## Task
Extract each line of the data below exactly as written.

##### Provided data

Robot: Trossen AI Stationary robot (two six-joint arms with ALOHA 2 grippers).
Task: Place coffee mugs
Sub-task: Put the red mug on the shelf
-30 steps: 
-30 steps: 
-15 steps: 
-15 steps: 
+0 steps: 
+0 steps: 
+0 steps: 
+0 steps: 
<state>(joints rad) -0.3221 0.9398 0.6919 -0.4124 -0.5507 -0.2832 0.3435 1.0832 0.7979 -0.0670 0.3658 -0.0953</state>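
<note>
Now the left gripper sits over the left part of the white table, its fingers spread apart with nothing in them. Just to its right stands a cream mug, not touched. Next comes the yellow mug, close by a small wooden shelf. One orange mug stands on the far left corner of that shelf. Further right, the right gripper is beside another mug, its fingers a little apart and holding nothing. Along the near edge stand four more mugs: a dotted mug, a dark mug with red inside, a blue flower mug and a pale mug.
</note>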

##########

## Task result
Robot: Trossen AI Stationary robot (two six-joint arms with ALOHA 2 grippers).
Task: Place coffee mugs
Sub-task: Put the red mug on the shelf
-30 steps: 
-30 steps: 
-15 steps: 
-15 steps: 
+0 steps: 
+0 steps: 
+0 steps: 
+0 steps: 
<state>(joints rad) -0.3221 0.9398 0.6919 -0.4124 -0.5507 -0.2832 0.3435 1.0832 0.7979 -0.0670 0.3658 -0.0953</state>
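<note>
Now the left gripper sits over the left part of the white table, its fingers spread apart with nothing in them. Just to its right stands a cream mug, not touched. Next comes the yellow mug, close by a small wooden shelf. One orange mug stands on the far left corner of that shelf. Further right, the right gripper is beside another mug, its fingers a little apart and holding nothing. Along the near edge stand four more mugs: a dotted mug, a dark mug with red inside, a blue flower mug and a pale mug.
</note>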

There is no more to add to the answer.